Only one stretch of the listing below is wanted. Begin at the line that has "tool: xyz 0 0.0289", stop after the line that has "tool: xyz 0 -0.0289", and repeat every line in between exactly.

**PROVIDED DATA**
⁂

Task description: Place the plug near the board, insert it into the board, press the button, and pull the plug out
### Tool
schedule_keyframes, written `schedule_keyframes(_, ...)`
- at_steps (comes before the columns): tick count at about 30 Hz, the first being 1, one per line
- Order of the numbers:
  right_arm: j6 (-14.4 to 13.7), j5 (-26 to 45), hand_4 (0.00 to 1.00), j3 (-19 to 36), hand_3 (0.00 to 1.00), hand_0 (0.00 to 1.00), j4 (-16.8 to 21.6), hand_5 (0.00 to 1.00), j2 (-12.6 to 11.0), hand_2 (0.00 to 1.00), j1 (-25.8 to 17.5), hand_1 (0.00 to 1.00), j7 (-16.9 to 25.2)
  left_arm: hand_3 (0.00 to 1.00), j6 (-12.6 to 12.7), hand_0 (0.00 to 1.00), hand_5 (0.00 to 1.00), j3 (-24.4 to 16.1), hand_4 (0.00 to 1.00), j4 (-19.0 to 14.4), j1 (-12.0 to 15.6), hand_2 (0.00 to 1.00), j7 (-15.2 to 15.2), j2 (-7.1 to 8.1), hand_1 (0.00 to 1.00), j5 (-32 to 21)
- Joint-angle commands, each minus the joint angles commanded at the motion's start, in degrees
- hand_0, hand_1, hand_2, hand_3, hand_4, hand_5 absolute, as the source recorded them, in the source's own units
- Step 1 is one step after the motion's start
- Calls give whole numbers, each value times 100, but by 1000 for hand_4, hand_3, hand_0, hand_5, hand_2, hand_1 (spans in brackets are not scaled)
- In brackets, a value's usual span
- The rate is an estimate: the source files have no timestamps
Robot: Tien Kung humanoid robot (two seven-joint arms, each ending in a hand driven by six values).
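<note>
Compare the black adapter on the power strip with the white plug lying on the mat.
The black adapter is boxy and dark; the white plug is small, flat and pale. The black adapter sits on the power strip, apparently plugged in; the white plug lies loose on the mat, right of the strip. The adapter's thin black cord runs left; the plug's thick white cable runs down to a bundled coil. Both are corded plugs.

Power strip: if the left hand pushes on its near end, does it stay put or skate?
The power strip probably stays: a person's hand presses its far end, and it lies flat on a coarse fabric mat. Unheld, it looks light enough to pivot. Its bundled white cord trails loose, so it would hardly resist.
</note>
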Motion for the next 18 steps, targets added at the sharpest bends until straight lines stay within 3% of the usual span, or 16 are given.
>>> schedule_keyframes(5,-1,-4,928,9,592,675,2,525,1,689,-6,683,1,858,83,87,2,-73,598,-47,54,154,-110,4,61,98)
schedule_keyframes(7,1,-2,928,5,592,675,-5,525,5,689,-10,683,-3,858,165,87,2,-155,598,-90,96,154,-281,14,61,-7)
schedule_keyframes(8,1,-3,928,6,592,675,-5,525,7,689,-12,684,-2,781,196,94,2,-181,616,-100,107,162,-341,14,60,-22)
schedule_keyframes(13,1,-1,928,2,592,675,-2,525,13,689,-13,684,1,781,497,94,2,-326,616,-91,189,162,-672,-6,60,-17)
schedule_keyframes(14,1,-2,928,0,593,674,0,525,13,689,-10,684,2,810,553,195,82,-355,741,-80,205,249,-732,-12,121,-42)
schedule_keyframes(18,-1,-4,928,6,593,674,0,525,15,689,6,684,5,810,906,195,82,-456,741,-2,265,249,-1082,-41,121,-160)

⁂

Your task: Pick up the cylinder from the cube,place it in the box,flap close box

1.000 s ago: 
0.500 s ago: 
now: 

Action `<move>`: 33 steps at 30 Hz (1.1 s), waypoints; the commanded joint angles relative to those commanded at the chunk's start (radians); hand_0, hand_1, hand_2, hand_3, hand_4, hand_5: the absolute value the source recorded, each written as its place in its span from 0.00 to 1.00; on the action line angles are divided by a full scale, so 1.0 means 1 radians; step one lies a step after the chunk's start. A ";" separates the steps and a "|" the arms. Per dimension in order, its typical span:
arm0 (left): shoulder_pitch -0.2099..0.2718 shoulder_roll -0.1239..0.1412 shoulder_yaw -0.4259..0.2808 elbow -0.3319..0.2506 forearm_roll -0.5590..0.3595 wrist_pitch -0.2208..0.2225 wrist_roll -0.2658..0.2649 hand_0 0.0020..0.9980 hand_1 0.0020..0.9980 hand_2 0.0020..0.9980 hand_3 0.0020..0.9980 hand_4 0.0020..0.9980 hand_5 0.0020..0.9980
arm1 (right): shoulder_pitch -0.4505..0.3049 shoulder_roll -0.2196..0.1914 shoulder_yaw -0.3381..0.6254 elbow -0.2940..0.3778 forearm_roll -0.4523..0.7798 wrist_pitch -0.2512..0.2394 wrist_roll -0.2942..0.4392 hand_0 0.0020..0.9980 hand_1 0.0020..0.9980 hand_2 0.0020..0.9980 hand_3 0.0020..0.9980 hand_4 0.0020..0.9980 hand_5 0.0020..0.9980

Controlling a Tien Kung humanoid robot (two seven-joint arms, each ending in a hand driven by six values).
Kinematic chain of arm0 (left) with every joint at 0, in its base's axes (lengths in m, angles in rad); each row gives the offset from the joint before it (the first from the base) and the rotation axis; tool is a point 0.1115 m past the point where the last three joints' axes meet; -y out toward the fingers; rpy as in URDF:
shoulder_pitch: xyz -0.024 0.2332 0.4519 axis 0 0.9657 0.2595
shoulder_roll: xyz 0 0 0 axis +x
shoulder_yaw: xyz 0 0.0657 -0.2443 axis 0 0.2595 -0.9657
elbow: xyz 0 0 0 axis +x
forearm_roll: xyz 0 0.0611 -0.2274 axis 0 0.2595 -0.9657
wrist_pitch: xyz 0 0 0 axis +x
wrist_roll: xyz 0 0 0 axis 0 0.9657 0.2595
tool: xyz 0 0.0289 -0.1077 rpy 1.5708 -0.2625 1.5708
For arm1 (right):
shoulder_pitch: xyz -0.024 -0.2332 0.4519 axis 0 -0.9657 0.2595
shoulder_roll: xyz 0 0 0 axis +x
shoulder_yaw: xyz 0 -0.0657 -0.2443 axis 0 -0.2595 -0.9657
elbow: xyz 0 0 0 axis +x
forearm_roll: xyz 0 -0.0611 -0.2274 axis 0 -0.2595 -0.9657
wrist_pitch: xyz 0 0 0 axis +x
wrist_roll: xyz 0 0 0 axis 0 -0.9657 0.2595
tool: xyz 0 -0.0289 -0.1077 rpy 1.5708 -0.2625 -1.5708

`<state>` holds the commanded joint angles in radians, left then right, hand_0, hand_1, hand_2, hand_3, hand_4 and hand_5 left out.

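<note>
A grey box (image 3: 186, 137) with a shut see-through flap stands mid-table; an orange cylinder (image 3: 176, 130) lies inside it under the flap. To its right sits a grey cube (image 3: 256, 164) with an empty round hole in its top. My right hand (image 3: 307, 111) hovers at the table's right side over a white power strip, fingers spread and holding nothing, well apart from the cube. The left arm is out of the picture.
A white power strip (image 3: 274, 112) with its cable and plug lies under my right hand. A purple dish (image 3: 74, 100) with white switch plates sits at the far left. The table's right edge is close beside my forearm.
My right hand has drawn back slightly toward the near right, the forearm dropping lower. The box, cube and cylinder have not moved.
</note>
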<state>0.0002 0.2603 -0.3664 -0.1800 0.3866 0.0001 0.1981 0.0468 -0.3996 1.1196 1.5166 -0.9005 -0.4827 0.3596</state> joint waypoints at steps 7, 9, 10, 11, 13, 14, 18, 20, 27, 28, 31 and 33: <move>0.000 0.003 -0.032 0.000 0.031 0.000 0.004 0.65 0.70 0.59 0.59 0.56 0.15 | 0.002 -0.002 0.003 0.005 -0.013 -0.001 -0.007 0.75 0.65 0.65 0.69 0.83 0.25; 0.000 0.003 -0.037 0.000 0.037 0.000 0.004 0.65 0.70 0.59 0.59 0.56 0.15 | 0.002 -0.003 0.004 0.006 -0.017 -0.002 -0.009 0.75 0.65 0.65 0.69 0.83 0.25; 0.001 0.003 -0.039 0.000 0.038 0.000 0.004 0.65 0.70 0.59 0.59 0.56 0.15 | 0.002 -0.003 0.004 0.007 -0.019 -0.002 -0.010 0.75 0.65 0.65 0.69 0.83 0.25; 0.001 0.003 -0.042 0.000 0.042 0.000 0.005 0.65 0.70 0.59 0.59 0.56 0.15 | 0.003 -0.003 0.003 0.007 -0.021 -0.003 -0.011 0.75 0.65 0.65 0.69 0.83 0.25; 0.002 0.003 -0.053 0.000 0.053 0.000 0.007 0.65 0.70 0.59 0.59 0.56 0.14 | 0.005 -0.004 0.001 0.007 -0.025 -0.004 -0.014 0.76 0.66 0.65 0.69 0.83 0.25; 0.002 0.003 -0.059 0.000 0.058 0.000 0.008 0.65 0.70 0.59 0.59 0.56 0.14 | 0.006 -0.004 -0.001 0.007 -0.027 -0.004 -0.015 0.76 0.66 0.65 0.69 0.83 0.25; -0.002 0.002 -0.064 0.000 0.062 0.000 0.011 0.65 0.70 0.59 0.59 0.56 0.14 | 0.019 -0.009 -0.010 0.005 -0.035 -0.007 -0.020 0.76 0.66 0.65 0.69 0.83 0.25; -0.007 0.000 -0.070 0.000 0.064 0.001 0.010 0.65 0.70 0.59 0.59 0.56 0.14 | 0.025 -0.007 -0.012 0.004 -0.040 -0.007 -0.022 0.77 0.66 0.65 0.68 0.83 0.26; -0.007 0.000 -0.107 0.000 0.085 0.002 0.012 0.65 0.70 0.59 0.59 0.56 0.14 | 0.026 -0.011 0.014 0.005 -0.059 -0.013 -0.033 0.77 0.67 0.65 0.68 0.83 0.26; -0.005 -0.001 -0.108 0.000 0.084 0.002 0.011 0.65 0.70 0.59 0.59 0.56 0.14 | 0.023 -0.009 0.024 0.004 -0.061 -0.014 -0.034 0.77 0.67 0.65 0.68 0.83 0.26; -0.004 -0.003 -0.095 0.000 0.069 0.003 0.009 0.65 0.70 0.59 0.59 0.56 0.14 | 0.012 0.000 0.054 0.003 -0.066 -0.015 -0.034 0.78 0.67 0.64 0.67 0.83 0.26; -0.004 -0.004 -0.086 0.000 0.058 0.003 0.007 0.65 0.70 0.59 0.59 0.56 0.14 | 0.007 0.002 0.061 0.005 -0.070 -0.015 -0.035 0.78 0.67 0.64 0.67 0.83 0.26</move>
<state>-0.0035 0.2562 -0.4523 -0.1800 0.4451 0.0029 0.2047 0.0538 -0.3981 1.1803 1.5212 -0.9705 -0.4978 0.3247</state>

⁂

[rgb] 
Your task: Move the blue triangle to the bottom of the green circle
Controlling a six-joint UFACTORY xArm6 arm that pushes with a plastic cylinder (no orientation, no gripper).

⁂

**TASK ANSWER**
tool: xyz 0 0.0289 -0.1077 rpy 1.5708 -0.2625 1.5708
For arm1 (right):
shoulder_pitch: xyz -0.024 -0.2332 0.4519 axis 0 -0.9657 0.2595
shoulder_roll: xyz 0 0 0 axis +x
shoulder_yaw: xyz 0 -0.0657 -0.2443 axis 0 -0.2595 -0.9657
elbow: xyz 0 0 0 axis +x
forearm_roll: xyz 0 -0.0611 -0.2274 axis 0 -0.2595 -0.9657
wrist_pitch: xyz 0 0 0 axis +x
wrist_roll: xyz 0 0 0 axis 0 -0.9657 0.2595
tool: xyz 0 -0.0289 -0.1077 rpy 1.5708 -0.2625 -1.5708

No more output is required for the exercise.